■ PROBLEM TO SOLVE: State how many lines of the records contain the string "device", and give no other information.

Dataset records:
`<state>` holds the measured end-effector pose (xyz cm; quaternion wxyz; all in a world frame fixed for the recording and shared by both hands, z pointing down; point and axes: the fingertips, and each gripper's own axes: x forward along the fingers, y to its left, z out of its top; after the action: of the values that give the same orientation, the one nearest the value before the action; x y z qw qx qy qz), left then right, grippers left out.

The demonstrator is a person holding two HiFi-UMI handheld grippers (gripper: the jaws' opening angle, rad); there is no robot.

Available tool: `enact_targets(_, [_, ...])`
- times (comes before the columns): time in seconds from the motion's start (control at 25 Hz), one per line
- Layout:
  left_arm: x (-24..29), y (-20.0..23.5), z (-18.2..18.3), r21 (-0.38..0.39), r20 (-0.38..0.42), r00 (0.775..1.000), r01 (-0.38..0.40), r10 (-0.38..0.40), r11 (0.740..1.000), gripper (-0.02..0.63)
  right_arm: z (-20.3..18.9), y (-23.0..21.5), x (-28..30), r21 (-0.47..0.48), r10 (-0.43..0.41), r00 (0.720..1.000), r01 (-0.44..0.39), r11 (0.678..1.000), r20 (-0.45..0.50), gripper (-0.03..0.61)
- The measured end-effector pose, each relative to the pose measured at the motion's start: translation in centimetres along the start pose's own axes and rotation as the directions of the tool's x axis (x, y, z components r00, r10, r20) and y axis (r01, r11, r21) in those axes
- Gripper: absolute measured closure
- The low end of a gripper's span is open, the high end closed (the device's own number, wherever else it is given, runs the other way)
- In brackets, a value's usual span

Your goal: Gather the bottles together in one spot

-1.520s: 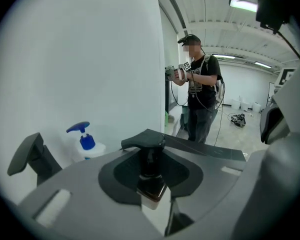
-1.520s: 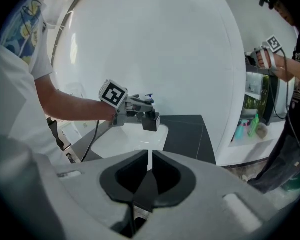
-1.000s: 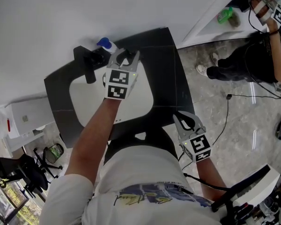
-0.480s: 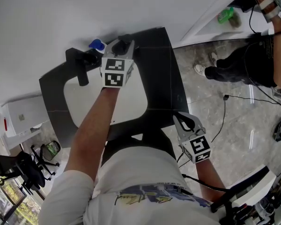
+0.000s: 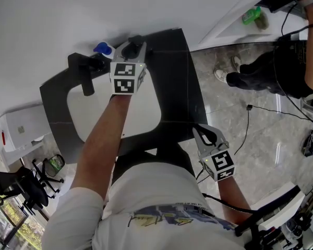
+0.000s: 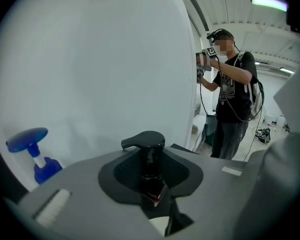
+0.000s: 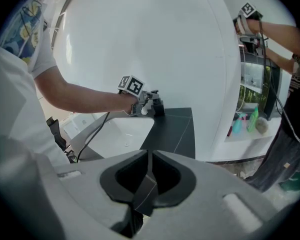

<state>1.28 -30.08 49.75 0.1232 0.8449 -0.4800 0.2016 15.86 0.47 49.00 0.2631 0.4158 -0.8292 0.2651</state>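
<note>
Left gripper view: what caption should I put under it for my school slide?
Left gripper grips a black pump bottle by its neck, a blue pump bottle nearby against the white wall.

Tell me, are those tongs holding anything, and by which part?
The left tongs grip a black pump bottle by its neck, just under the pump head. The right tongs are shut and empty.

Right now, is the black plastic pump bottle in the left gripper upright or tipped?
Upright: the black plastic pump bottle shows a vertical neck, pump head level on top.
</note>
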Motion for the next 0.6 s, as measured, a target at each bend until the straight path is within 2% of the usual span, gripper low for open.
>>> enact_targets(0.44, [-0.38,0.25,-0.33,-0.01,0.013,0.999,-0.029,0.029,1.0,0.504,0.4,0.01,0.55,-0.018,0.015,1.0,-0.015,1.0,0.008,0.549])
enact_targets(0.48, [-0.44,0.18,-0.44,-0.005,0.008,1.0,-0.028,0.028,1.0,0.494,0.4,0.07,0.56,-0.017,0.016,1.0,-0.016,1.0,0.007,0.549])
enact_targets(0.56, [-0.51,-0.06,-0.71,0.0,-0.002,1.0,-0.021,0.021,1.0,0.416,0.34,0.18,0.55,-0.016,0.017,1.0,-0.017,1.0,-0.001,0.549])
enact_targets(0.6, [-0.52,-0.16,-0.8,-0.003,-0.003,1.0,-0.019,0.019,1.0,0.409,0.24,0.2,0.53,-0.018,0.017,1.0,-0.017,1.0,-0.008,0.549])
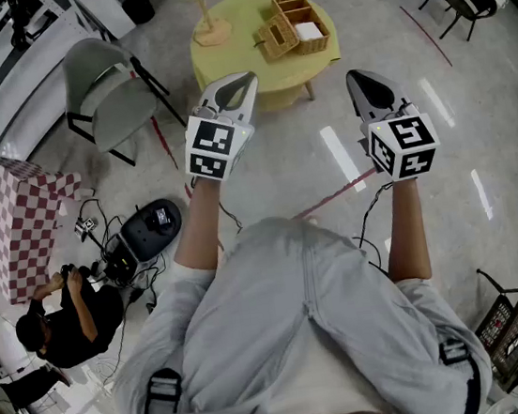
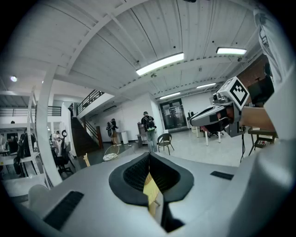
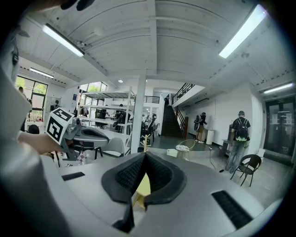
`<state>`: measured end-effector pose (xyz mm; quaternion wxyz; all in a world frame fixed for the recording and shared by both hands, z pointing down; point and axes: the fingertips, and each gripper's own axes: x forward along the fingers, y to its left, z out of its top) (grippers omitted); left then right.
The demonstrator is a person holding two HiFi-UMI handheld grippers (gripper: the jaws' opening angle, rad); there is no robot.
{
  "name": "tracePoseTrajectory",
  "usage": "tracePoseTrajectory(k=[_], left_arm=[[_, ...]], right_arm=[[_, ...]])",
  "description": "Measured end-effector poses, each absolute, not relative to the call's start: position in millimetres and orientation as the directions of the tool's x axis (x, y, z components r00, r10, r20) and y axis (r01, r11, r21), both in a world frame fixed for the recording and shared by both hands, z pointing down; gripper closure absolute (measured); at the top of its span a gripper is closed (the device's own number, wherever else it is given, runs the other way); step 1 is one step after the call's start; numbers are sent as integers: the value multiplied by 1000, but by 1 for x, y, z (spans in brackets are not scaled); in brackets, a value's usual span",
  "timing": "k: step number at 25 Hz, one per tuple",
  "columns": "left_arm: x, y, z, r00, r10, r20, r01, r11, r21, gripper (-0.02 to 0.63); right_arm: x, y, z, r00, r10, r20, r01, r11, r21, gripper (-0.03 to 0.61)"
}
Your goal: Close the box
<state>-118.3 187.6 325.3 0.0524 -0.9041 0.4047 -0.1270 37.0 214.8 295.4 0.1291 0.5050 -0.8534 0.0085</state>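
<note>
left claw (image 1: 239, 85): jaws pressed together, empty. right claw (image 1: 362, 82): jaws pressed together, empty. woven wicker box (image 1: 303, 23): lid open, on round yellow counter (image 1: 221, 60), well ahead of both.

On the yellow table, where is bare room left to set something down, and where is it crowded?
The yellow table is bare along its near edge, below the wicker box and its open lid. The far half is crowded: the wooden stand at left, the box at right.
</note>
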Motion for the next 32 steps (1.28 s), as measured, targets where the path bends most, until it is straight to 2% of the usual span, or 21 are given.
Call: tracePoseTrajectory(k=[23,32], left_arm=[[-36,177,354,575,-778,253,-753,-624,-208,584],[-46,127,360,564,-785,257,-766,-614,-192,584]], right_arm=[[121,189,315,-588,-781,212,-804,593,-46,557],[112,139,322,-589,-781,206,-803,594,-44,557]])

■ ANSWER SPACE: 2